Llegaría a Barcelona después del verano y me quedaría allí. Cuando acabara la maestría conseguiría un trabajo, aunque fuera humilde y mal pago, me imaginaba algo relacionado con la literatura o el periodismo. En mi mente la ciudad era La Rambla y algún edificio de Gaudí en sepia. La gente me hablaba de la playa nudista, del barrio gótico, el Born y los chiringuitos. Yo me imaginaba los cafés llenos de humo, la bohemia catalana, los paisajes surrealistas de Dalí y Miró.
El primer paso hacia el descubrimiento de la salsa rosa (o de buseta, o de motel, o de sábanas) lo di al mudarme con Santiago, un colombiano que iba a cursar mi maestría. Mis prejuicios me habían hecho resistirla durante muchos años. Pero Santiago desayunaba con el grupo Niche. No era que me impusiera la salsa. Sino que de a poco se fue volviendo pan de cada día. Había empezado a recordar una época lejana, cuando mi hermana mayor nos obligaba a escuchar a Jerry Rivera en el doble camino del colegio a la casa, y juzgué que ese autoritarismo –y no la salsa– era lo que en el fondo yo rechazaba.
El segundo paso lo dimos juntos, cuando invitamos a De Narváez a tomarse algo a nuestra casa. Era otro colombiano que conocimos en la maestría. Santiago y él compartían un gusto desaforado por la salsa. En las noches siguientes pusieron sus cartas más vergonzosas sobre la mesa. Un gomelo mantiene clandestino su gusto por la salsa rosa hasta que tiene al menos un cómplice a su alrededor. Al comienzo yo no tenía nada que aportar, entonces dejé que la miel de los versos cayera sobre mi frente. De tanto acaramelarla algo empezó a pudrirse en mi cerebro.
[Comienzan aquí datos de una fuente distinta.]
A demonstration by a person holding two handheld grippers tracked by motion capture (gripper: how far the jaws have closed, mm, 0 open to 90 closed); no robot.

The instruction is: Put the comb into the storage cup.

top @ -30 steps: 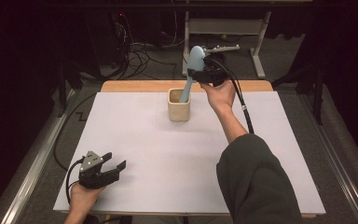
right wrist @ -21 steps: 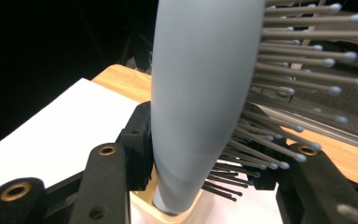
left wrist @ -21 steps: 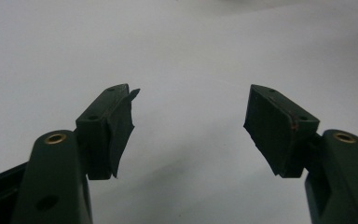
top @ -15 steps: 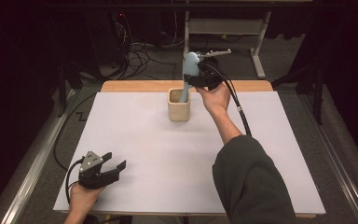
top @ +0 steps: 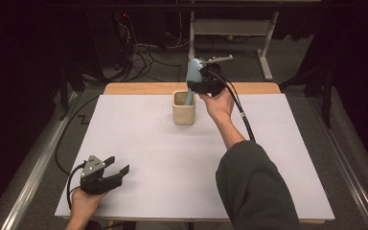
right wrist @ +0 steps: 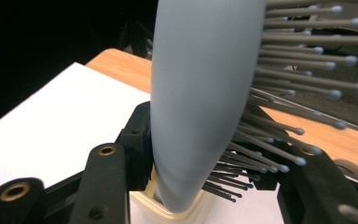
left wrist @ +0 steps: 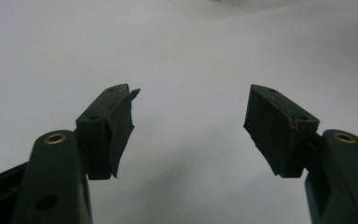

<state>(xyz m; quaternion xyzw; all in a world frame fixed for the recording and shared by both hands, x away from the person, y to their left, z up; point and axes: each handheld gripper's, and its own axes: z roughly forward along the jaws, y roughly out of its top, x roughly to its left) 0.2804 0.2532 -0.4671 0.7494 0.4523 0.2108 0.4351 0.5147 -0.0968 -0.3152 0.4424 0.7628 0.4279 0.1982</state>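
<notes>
One hairbrush (top: 192, 76), pale blue smooth plastic with thin ball-tipped bristles, is pinched at the base of its head by the right gripper (top: 197, 86), its handle already down inside the cream cup (top: 183, 108) near the middle of the far edge of the white table (top: 278, 158). To finish well, I think it should go straight down, bristles away from the rim, before letting go. The left gripper (top: 117, 171) rests with jaws spread and empty near the near left corner

White sheet (top: 139, 143) covers wooden table (top: 139, 88); cables (top: 143, 55), perhaps, behind.
</notes>
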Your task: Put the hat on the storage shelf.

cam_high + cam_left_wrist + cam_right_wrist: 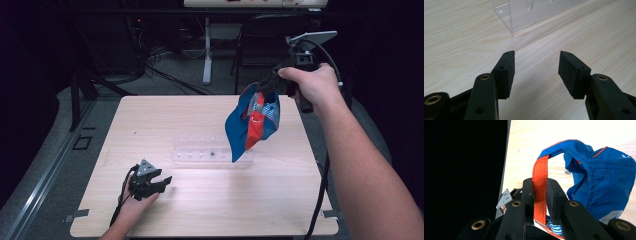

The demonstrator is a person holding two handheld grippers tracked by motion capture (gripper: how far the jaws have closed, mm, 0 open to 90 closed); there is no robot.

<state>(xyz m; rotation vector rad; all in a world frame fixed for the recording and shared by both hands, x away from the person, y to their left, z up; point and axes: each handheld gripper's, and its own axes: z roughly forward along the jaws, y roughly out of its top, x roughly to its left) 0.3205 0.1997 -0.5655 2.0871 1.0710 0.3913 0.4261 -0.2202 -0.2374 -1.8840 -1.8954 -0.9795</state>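
We raise our right gripper (270, 80) high, arm outstretched, jaws clamped on the blue-and-orange garment (252, 122). Our left gripper (162, 181) rests low on the table (200, 210), jaws wide apart.

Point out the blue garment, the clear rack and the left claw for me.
Garment (252, 122), high view, its hanging middle.
Rack (200, 152), high view, its clear top.
Left claw (536, 71), left gripper view, midway between fingertips.

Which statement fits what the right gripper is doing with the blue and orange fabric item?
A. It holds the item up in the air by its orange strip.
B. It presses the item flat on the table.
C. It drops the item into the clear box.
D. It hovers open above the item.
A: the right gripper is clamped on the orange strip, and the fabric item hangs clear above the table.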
Después del primer encuentro sentí que empezaba la metamorfosis, me estaba convirtiendo en un monstruoso insecto. Amanecí en el sofá salpicado de cava y, al levantar un poco la cabeza, ví la amarga soledad que me esperaba ese año, y el rayo de sol que pasaba por la lupa de la ventana me achicharró. Qué me ha pasado, pensé. La salsa, la salsa despertó en mí esta tusa intensa, me dije. Y decidí acabarla a punta de más salsa.
Esa semana empalagosa la pasé recorriendo la ciudad con mis audífonos puestos. Tuve al frente la Sagrada Familia, pero ya no quería entrar. Después habría tiempo de sobra para Gaudí. Por el momento – un amor como el nuestro no debe morir jamás– estaba en estado de emergencia. Es que no puedo sacarte de mi mente. Al final de la semana conocí a Juana, una amiga de Santiago, también colombiana, que dio el tercer paso cuando conoció nuestro palacio de la salsa en Barcelona. Bailamos varias canciones esa noche.
Siempre había cava barato y fino en la nevera. He concluido que eso nos bastaba como experiencia de la auténtica Cataluña. Se lo comprábamos a Ferrán, un amigo catalán de los padres de Santiago, a cinco euros la botella, y así manteníamos un contacto espiritual con Sant Sadurní d'Anoia, un pueblo en la provincia de Barcelona donde Ferrán había encargado a un viticultor un pedido mensual de cien botellas que formaban parte de su jubilación exitosa.
Era difícil no dar con El Bombón en Barcelona. Estaba en el barrio gótico, muy cerca al mar. El cuarto paso y los siguientes los dí en ese bar venezolano dedicado a la salsa. Como llegaba temprano y quemaba el tiempo comiéndome una arepa pelúa podía asegurarme una mesa pegada a la pista de baile. Así, además de ofrecerme como pareja, tenía a la mano una salida del ruedo en un rincón del bar a medialuz. Entre noches de cava y salsa se fue yendo la tusa y ocupó su lugar la nostalgia de Barcelona, aquel enclave de salseros donde pasé un año duro pero luminoso gracias a ellos. Pequeñas cosas, como dijera Willie González, que aún están presentes.